Information provided
--

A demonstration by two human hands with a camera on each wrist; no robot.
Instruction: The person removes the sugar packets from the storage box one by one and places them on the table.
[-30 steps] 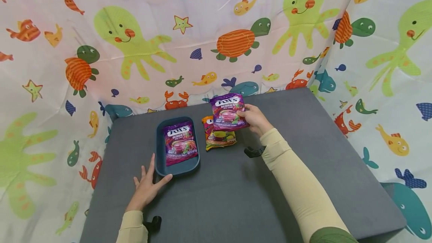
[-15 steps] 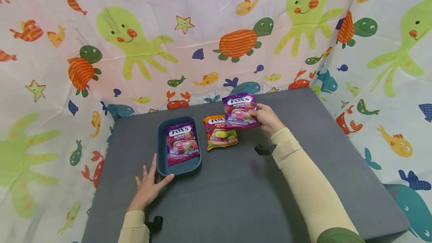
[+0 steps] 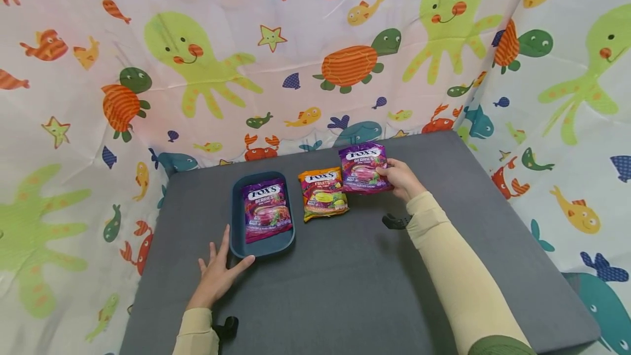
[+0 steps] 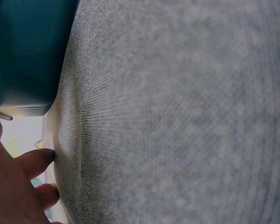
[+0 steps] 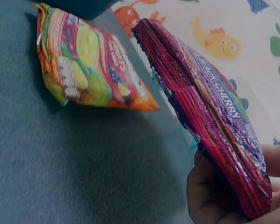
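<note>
In the head view my right hand [image 3: 405, 178] pinches the right edge of a purple Fox's Berries candy bag [image 3: 363, 169], thumb on its front. The right wrist view shows that bag [image 5: 210, 116] edge-on, raised over the table. Just left of it lies an orange Fox's Fruits candy bag [image 3: 323, 193], flat on the cloth. A second purple candy bag [image 3: 267, 211] rests inside a dark blue tray [image 3: 237, 241]. My left hand [image 3: 217, 277] has its fingers spread at the tray's near left corner, thumb and forefinger at the rim.
The grey cloth-covered table [image 3: 315, 300] carries all of these. Behind it and along both sides hangs a white curtain [image 3: 305, 21] with printed sea animals. A dark strap with a small camera [image 3: 396, 222] sits at my right wrist.
My right hand has carried the purple bag rightward, off from over the orange bag, which now shows whole. The left hand stays by the tray.
</note>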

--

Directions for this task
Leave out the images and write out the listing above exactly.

Written answer
A demonstration by two human hands with a camera on each wrist; no robot.
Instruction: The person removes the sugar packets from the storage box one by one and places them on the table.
[-30 steps] 
[-15 steps] 
[+0 steps] 
[+0 steps] 
[+0 steps] 
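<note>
In the head view my right hand [image 3: 405, 178] pinches the right edge of a purple Fox's Berries candy bag [image 3: 363, 169], thumb on its front. The right wrist view shows that bag [image 5: 210, 116] edge-on, raised over the table. Just left of it lies an orange Fox's Fruits candy bag [image 3: 323, 193], flat on the cloth. A second purple candy bag [image 3: 267, 211] rests inside a dark blue tray [image 3: 237, 241]. My left hand [image 3: 217, 277] has its fingers spread at the tray's near left corner, thumb and forefinger at the rim.
The grey cloth-covered table [image 3: 315, 300] carries all of these. Behind it and along both sides hangs a white curtain [image 3: 305, 21] with printed sea animals. A dark strap with a small camera [image 3: 396, 222] sits at my right wrist.
My right hand has carried the purple bag rightward, off from over the orange bag, which now shows whole. The left hand stays by the tray.
</note>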

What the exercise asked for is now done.